Signal Processing Lab, IEETA/DETI, University of Aveiro, 3810-193 Aveiro, Portugal.
Nucleic Acids Res. 2012 Feb;40(4):e27. doi: 10.1093/nar/gkr1124. Epub 2011 Dec 1.
Research in the genomic sciences is confronted with the volume of sequencing and resequencing data increasing at a higher pace than that of data storage and communication resources, shifting a significant part of research budgets from the sequencing component of a project to the computational one. Hence, being able to efficiently store sequencing and resequencing data is a problem of paramount importance. In this article, we describe GReEn (Genome Resequencing Encoding), a tool for compressing genome resequencing data using a reference genome sequence. It overcomes some drawbacks of the recently proposed tool GRS, namely, the possibility of compressing sequences that cannot be handled by GRS, faster running times and compression gains of over 100-fold for some sequences. This tool is freely available for non-commercial use at ftp://ftp.ieeta.pt/~ap/codecs/GReEn1.tar.gz.

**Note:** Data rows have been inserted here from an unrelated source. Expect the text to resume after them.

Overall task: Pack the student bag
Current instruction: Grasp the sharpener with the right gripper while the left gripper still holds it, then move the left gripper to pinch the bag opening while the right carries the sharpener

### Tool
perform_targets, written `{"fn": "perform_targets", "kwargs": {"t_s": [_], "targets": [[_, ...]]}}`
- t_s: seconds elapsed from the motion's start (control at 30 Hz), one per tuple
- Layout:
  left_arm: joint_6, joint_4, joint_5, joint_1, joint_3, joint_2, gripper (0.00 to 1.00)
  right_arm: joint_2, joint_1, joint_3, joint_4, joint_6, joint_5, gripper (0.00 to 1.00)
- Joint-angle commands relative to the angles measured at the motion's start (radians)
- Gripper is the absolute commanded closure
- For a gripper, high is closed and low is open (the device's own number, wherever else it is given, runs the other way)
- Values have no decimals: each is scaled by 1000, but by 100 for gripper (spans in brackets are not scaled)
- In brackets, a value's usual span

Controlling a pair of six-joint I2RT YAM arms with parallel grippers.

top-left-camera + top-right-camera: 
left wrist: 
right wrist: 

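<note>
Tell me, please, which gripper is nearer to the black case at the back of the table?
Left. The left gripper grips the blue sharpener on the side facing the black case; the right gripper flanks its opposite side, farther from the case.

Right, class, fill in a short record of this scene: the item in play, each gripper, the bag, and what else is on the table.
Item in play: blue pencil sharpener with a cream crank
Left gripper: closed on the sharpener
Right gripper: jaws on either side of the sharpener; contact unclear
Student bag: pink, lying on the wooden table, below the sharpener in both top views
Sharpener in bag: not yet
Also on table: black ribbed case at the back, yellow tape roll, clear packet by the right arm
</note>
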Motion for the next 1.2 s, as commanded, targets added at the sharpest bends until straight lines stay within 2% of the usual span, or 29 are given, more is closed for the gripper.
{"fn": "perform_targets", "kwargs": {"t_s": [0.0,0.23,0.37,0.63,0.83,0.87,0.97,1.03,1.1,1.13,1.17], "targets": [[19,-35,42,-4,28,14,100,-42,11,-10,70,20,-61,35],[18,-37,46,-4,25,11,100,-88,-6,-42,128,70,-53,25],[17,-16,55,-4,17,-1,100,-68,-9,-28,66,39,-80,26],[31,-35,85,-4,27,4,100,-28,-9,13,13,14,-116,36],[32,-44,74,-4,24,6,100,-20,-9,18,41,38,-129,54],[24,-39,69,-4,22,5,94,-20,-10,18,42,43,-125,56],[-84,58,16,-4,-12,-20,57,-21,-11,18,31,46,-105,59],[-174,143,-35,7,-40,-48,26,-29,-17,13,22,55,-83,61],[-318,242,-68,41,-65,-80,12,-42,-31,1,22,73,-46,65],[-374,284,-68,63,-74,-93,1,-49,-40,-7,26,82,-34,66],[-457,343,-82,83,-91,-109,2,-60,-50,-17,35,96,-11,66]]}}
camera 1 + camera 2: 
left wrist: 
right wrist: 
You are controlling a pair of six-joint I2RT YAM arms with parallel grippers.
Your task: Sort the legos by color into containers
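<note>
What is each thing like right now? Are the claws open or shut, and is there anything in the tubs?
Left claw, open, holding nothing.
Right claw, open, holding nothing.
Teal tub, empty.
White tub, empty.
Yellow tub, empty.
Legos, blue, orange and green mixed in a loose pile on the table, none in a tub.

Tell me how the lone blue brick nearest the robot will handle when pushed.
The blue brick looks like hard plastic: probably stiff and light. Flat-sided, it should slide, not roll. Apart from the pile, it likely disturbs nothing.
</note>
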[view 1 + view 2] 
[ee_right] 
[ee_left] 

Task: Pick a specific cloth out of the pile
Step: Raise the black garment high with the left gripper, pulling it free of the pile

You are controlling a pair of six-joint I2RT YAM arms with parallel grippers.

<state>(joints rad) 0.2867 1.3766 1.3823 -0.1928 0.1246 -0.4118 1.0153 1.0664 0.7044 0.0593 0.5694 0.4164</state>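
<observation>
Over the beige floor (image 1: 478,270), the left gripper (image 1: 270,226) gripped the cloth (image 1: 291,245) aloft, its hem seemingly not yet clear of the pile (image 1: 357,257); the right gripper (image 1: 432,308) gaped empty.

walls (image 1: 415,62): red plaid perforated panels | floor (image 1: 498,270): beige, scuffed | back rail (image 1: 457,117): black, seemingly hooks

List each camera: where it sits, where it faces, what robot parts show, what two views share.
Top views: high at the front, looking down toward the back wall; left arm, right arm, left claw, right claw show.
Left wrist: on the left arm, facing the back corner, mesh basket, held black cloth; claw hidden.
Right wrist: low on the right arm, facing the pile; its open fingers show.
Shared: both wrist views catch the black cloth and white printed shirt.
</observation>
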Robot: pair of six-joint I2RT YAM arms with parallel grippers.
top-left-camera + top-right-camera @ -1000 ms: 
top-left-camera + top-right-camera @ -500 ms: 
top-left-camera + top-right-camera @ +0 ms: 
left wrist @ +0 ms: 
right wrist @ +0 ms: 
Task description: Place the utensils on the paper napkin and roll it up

基因组科学研究面临的问题是,测序和重测序数据的增长速度高于数据存储和通信资源的增长速度,这使得项目的测序部分的研究预算的很大一部分转移到了计算部分。因此,能够有效地存储测序和重测序数据是一个至关重要的问题。在本文中,我们描述了 GReEn(基因组重测序编码),这是一种使用参考基因组序列压缩基因组重测序数据的工具。它克服了最近提出的工具 GRS 的一些缺点,即能够压缩 GRS 无法处理的序列,运行时间更快,并且对于某些序列,压缩增益超过 100 倍。这个工具是免费的,可在非商业用途使用,可在 ftp://ftp.ieeta.pt/~ap/codecs/GReEn1.tar.gz 下载。